Prognostic value of peritoneal cytology and the combination of peritoneal cytology and peritoneal dissemination in colorectal cancer.
ABSTRACT The value of positive peritoneal cytology in colorectal cancer has been controversial. In this study, we aimed to clarify the prognostic significance of peritoneal cytology and the impact of the combination of peritoneal dissemination and peritoneal cytology on the prognostic evaluation of colorectal cancer.
From January 1997 to December 2005, intraoperative peritoneal cytology was performed on 410 patients who had at least serosal invasion.

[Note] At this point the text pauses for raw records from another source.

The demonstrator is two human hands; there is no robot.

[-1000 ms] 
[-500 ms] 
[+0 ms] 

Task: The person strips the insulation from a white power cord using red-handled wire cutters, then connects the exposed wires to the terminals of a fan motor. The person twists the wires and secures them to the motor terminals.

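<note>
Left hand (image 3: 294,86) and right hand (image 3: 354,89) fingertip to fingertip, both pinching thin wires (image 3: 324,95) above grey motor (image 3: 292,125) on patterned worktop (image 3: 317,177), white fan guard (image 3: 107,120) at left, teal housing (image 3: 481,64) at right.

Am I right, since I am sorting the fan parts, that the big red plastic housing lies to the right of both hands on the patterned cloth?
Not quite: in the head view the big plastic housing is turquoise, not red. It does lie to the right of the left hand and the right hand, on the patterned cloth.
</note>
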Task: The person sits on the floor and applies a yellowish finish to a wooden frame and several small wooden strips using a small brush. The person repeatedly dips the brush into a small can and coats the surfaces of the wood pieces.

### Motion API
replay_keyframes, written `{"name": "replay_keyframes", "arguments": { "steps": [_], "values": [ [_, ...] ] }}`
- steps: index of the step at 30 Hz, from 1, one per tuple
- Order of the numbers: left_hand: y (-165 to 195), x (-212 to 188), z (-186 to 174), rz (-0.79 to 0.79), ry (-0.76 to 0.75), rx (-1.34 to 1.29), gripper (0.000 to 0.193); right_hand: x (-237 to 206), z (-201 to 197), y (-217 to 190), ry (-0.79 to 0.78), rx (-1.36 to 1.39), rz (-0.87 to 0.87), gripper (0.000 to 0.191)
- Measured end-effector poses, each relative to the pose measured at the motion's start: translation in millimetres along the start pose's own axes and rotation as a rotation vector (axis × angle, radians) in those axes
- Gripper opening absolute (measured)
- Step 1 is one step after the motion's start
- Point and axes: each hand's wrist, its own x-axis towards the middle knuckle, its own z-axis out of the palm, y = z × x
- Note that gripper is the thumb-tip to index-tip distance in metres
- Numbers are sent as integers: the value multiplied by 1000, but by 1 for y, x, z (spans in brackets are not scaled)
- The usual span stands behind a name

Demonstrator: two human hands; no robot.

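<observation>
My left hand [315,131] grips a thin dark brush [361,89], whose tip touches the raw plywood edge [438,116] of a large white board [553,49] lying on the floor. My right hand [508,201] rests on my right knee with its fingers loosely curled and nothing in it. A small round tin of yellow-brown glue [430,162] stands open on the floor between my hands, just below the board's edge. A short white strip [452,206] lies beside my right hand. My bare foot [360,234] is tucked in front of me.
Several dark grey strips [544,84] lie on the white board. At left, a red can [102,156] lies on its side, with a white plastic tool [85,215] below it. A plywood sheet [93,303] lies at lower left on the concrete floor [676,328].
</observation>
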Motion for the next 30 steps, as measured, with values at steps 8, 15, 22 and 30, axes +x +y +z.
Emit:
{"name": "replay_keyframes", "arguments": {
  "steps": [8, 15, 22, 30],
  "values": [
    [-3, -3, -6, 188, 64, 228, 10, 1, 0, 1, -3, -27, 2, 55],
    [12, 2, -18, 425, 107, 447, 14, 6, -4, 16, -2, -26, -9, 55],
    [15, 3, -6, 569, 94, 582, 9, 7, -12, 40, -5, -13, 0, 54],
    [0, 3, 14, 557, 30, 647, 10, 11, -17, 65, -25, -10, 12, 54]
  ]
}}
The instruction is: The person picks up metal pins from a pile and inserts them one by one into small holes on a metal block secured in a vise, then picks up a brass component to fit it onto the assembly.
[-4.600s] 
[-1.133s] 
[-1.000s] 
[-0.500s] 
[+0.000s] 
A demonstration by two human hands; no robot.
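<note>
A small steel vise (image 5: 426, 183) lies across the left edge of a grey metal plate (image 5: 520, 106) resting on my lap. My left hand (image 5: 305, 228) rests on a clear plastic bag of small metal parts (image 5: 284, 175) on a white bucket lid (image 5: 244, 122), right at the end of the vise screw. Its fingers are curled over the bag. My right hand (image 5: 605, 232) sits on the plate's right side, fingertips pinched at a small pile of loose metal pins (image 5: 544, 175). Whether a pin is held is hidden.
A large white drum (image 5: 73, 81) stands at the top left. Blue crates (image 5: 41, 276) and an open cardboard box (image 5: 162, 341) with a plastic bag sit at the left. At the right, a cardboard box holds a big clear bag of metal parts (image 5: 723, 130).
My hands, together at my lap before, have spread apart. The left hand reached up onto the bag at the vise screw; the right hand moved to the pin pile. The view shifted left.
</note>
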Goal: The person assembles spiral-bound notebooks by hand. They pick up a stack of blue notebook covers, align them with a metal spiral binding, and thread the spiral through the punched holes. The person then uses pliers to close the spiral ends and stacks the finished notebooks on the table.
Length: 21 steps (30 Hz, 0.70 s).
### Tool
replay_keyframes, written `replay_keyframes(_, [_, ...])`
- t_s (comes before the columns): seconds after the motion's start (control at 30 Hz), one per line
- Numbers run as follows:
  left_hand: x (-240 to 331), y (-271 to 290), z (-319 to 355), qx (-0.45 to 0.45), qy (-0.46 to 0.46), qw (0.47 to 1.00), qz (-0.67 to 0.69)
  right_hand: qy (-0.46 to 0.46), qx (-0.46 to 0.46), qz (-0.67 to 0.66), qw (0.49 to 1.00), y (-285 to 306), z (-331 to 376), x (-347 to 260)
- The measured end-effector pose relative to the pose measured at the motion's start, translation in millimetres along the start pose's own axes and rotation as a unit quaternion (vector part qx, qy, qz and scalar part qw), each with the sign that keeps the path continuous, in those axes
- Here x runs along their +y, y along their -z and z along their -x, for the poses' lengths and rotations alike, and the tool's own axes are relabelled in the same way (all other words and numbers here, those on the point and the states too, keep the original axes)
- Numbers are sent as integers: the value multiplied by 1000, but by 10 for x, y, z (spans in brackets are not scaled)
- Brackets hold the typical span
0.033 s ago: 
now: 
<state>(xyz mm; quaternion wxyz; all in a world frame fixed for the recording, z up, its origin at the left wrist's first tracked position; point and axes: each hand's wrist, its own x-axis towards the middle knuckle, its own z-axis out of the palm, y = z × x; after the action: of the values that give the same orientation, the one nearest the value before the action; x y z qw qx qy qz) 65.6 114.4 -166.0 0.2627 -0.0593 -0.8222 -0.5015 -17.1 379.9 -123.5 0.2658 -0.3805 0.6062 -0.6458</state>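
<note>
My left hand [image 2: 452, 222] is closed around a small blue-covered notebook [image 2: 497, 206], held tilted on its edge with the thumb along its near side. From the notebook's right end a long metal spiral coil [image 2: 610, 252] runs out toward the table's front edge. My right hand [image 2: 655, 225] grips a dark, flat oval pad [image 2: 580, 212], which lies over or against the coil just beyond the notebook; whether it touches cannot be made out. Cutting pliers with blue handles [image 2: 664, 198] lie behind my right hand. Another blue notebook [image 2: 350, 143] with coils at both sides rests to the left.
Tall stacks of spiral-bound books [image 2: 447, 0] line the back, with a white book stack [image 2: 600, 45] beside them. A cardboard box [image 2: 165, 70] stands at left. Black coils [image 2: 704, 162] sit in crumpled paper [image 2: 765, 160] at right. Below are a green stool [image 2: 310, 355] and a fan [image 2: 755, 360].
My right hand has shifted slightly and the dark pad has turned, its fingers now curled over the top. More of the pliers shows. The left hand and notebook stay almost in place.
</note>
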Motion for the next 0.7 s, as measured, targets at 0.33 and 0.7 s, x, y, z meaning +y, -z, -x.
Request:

Thirty-one patients (7.6%) had positive peritoneal cytology. Patients with negative cytology showed a significantly better survival rate at five years than those with positive cytology (negative cytology, 68.0%; positive cytology, 20.6%; P < 0.0001). Multivariate analysis revealed that peritoneal cytology is one of the significant prognostic factors. Sixty percent of patients with positive cytology and 30.4% of patients with negative cytology recurred (P = 0.08). Regarding the recurrence site, patients with positive cytology showed a significantly higher recurrence rate of peritoneal dissemination than those with negative cytology (P = 0.0038). Some patients with positive cytology but without evident peritoneal dissemination achieved long-term survival. Additionally, some patients with macroscopic peritoneal dissemination and negative peritoneal cytology also achieved long-term survival. But for those patients with both positive cytology and evident macroscopic peritoneal dissemination, the five-year survival rate was zero.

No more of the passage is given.